Competition and Gaming Behavior by Medicare Home Health Agencies in the United States

Source: Hyunjee Kim, Bingxiao Wu, Jeah Jung, OnlineFirst, Home Health Care Management & Practice, First Published December 5, 2016
(subscription required)

From the abstract:
Under the Medicare home health prospective payment system, agencies could make large profits by targeting the 10th therapy visit. The objective of this study is to examine the influence of market competition on home health agencies’ targeting the 10th therapy visit. This article uses changes in competition rates within each market over time to examine whether home health agencies were more likely to target the 10th visit under greater competition.

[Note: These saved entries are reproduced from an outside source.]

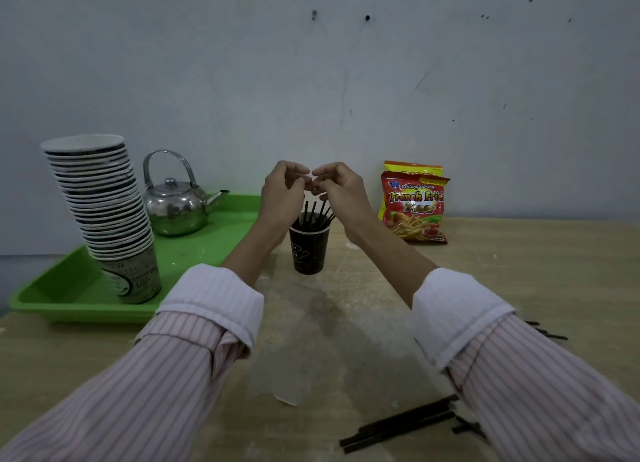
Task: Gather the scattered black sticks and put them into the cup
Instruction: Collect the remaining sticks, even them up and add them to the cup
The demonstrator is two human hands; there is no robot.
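Note:
A dark paper cup stands on the wooden table at mid-distance, with several black sticks upright inside it and poking above the rim. My left hand and my right hand hover right above the cup, fingers curled and fingertips meeting over the stick tops. Whether the fingers pinch a stick is unclear. More loose black sticks lie on the table near my right sleeve, and a few others lie to the right, partly hidden by that arm.
A green tray on the left carries a leaning tall stack of paper cups and a steel kettle. Two snack bags lean against the wall right of the cup. A small white scrap lies near the front.

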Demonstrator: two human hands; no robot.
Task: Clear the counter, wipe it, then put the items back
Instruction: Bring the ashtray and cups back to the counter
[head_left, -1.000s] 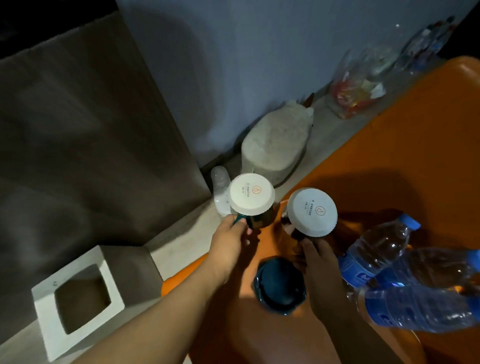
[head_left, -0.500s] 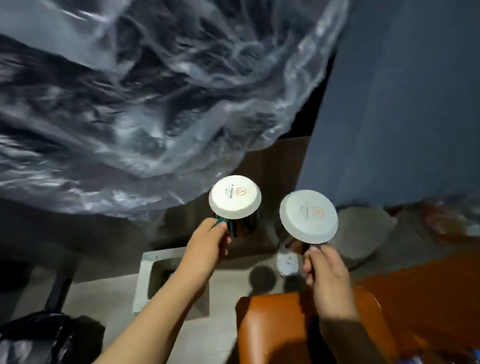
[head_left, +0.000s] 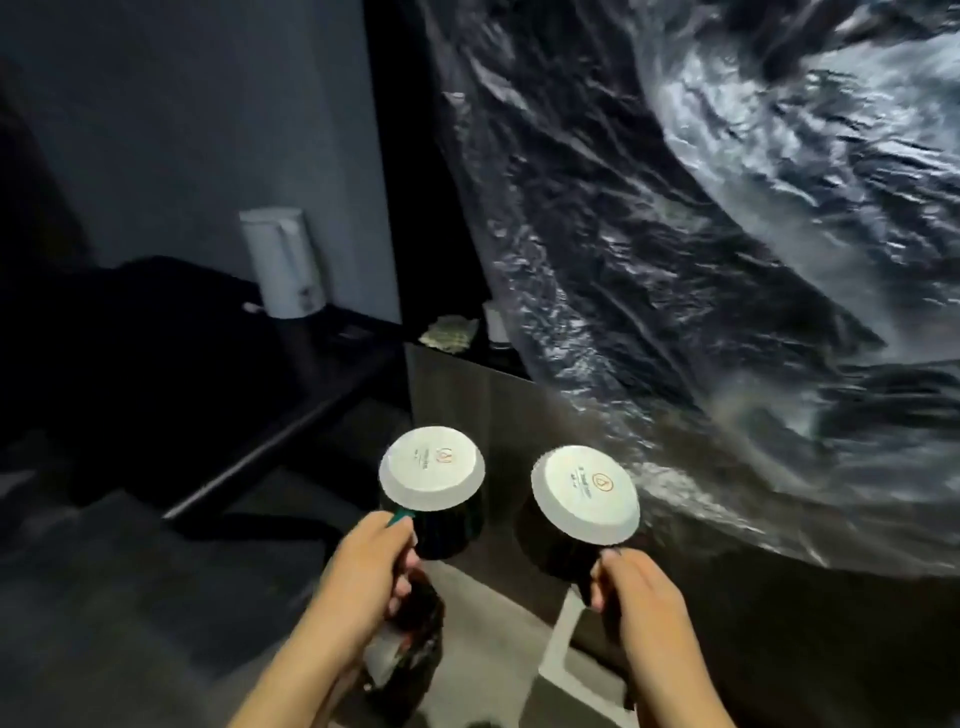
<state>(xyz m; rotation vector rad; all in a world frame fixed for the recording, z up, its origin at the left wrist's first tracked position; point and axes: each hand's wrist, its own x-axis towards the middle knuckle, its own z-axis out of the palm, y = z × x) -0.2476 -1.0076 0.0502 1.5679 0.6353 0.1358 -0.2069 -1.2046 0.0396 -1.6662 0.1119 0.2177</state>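
Note:
I carry two dark green mugs, each capped by an upturned white saucer. My left hand (head_left: 371, 566) grips the handle of the left mug (head_left: 447, 525), whose saucer (head_left: 431, 467) shows its printed underside. My right hand (head_left: 639, 603) grips the handle of the right mug (head_left: 550, 545) under its own saucer (head_left: 586, 493). Both mugs hang in the air at about the same height, a short gap between them. The dark counter (head_left: 332, 358) lies ahead to the left, with a white kettle (head_left: 283, 270) on it by the wall.
A big sheet of crinkled clear plastic (head_left: 701, 260) fills the right and upper view. A crumpled cloth (head_left: 449, 335) and a small white cup (head_left: 496, 325) sit on a ledge behind a dark panel. A black bag (head_left: 410, 649) lies on the floor below my left hand.
I have turned left, away from the orange seat with the bottles and the teal lid. Both hands still hold the mugs. The counter and kettle have come into view.

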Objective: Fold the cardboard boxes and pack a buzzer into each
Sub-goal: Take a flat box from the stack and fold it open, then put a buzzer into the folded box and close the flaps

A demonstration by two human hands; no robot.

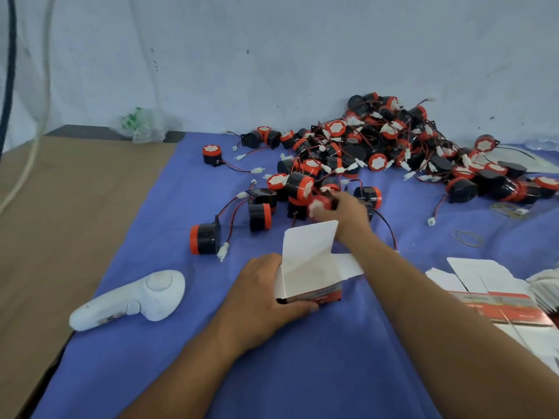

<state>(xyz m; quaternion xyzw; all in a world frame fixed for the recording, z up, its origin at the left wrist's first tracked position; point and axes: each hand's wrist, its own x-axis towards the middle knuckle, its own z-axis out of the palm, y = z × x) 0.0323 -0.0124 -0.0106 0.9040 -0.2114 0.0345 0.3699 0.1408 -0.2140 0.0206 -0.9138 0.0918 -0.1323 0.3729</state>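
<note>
Blue cloth [151,373] covers the worktop in front of a pale, marked wall [272,55]. Well left of both hands, a brown cardboard sheet [60,207] lies beside the cloth. A crumpled clear plastic bag [142,125] sits at its far edge against the wall. A white controller [130,297] lies on the cloth just left of the left hand. Beyond it, a loose buzzer [204,238] lies on its side, with its wire and white plug trailing.

The left hand [263,300] grips the open box [308,267] from the left side, with the thumb across its lower front edge. The box stands upright on the cloth with its white top flap raised. Just beyond the flap, the right hand [348,207] reaches forward, its fingers curled round a red-capped buzzer [322,204]. Both are blurred, at the near edge of the scattered units.

Farther off and right of that hand, the buzzer pile [393,140] heaps against the wall in a tangle of red and black wires. Rubber bands [467,237] lie on the cloth right of the right forearm. Unfolded flat boxes [499,294] are stacked beyond it at the right edge.
</note>
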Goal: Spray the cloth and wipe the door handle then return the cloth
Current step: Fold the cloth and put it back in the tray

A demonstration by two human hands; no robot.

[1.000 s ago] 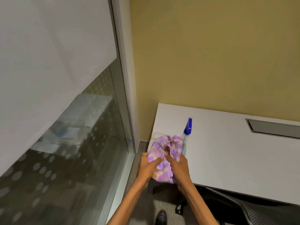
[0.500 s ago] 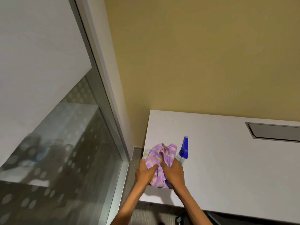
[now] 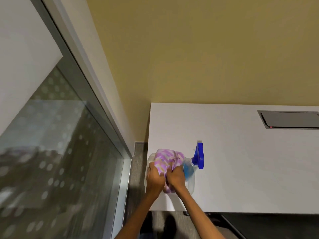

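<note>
Forearms entering from the bottom edge. Left hand [image 3: 154, 177] and right hand [image 3: 176, 176] side by side, both clenched on purple patterned cloth [image 3: 168, 160], pressing it into clear plastic container [image 3: 190, 186] at near left corner of white desk [image 3: 250, 169]. Spray bottle [image 3: 196, 159] with blue trigger head in same container, touching cloth's right side. Farther back, grey recessed panel [image 3: 290, 119] in desktop. Beyond, yellow wall [image 3: 198, 49]; at left, frosted glass partition [image 3: 51, 135].
</note>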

No significant associations were found between competition and agencies’ targeting behavior on average, but competition effects on targeting behavior were significantly greater for freestanding agencies that were likely to be in relatively financially disadvantageous positions. These findings suggest that competition might increase financially unstable agencies’ 10th-visit targeting behavior, potentially leading to unnecessary Medicare spending.

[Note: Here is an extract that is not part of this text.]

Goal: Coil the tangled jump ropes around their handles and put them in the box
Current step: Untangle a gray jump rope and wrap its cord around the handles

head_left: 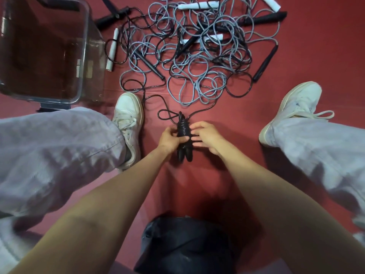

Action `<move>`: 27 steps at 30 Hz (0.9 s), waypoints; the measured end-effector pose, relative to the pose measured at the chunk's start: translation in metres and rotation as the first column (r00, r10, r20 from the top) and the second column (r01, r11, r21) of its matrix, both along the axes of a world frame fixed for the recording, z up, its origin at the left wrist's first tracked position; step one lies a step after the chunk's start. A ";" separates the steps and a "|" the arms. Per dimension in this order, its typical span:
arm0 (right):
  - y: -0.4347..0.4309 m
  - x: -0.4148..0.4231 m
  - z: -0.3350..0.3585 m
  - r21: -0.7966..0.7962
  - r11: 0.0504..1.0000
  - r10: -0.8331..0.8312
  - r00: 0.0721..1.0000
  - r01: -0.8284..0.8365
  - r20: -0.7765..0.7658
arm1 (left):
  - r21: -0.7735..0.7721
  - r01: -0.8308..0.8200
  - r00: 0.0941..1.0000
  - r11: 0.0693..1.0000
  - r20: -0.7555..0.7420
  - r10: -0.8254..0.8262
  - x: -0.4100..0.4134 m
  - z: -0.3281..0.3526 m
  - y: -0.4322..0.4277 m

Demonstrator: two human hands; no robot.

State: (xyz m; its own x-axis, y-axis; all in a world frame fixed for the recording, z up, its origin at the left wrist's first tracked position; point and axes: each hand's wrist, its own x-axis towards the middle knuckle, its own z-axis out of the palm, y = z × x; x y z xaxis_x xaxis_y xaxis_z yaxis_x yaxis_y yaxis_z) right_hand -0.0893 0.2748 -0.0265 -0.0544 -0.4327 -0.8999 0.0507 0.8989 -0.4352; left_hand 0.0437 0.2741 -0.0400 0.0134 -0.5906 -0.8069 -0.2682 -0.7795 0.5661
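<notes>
Clear, rigid, round-cornered plastic box [85, 56]: standing upper left on the smooth red floor [296, 56].
Left hand [168, 138]: we are gripping the paired black handles [180, 155], fingers curled round them.
Glossy black cord [182, 129]: ridged coils are wrapping the handles' upper half, between both hands, well apart from the box.
Tangle [197, 62] of grey and black looping ropes: lying beyond.
Right hand [207, 135]: fingers spread, blurred, tips touching the coils; we cannot tell whether they are pinching.

A clear box [85, 46] stands upright. Right of it, grey and black ropes [197, 62] lie tangled. Nearer than the box, a black rope [183, 129] is partly coiled around its paired handles [184, 155].
</notes>
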 end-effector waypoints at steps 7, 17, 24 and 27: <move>-0.042 -0.026 -0.020 -0.247 0.568 0.432 0.540 -0.785 -0.722 | -0.033 0.020 0.994 0.999 -0.111 -0.024 0.002 -0.003 -0.005; -0.082 -0.040 -0.005 -0.470 0.801 0.032 0.811 -0.371 -0.585 | -0.094 0.144 0.989 0.985 0.045 -0.140 0.003 0.001 -0.010; -0.076 -0.059 0.036 -0.500 0.729 0.164 0.829 -0.467 -0.535 | -0.410 0.049 0.928 0.911 0.356 0.110 -0.016 0.029 -0.026; -0.073 -0.058 0.058 -0.609 0.705 0.122 0.908 -0.363 -0.400 | -0.625 0.324 0.909 0.710 0.414 -0.051 -0.011 0.045 -0.043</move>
State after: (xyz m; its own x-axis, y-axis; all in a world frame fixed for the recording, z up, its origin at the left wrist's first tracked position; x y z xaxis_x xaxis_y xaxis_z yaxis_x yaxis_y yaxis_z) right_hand -0.1475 0.2020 0.0315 -0.0796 -0.9404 -0.3307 -0.3708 0.3359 -0.8658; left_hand 0.0326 0.2311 0.0050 0.0324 -0.9867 -0.1593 -0.6450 -0.1424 0.7508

Future life expectancy in 35 industrialised countries: projections with a Bayesian model ensemble

Source: Vasilis Kontis, James E Bennett, Colin D Mathers, Guangquan Li, Kyle Foreman, Prof Majid Ezzati, The Lancet, Published: 21 February 2017

From the summary:
Background:
Projections of future mortality and life expectancy are needed to plan for health and social services and pensions. Our aim was to forecast national age-specific mortality and life expectancy using an approach that takes into account the uncertainty related to the choice of forecasting model.

Methods:
We developed an ensemble of 21 forecasting models, all of which probabilistically contributed towards the final projections. We applied this approach to project age-specific mortality to 2030 in 35 industrialised countries with high-quality vital statistics data. We used age-specific death rates to calculate life expectancy at birth and at age 65 years, and probability of dying before age 70 years, with life table methods.

Findings:
Life expectancy is projected to increase in all 35 countries with a probability of at least 65% for women and 85% for men. There is a 90% probability that life expectancy at birth among South Korean women in 2030 will be higher than 86·7 years, the same as the highest worldwide life expectancy in 2012, and a 57% probability that it will be higher than 90 years. Projected female life expectancy in South Korea is followed by those in France, Spain, and Japan. There is a greater than 95% probability that life expectancy at birth among men in South Korea, Australia, and Switzerland will surpass 80 years in 2030, and a greater than 27% probability that it will surpass 85 years. Of the countries studied, the USA, Japan, Sweden, Greece, Macedonia, and Serbia have some of the lowest projected life expectancy gains for both men and women. The female life expectancy advantage over men is likely to shrink by 2030 in every country except Mexico, where female life expectancy is predicted to increase more than male life expectancy, and in Chile, France, and Greece where the two sexes will see similar gains. More than half of the projected gains in life expectancy at birth in women will be due to enhanced longevity above age 65 years.

Interpretation:
There is more than a 50% probability that by 2030, national female life expectancy will break the 90 year barrier, a level that was deemed unattainable by some at the turn of the 21st century. Our projections show continued increases in longevity, and the need for careful planning for health and social services and pensions.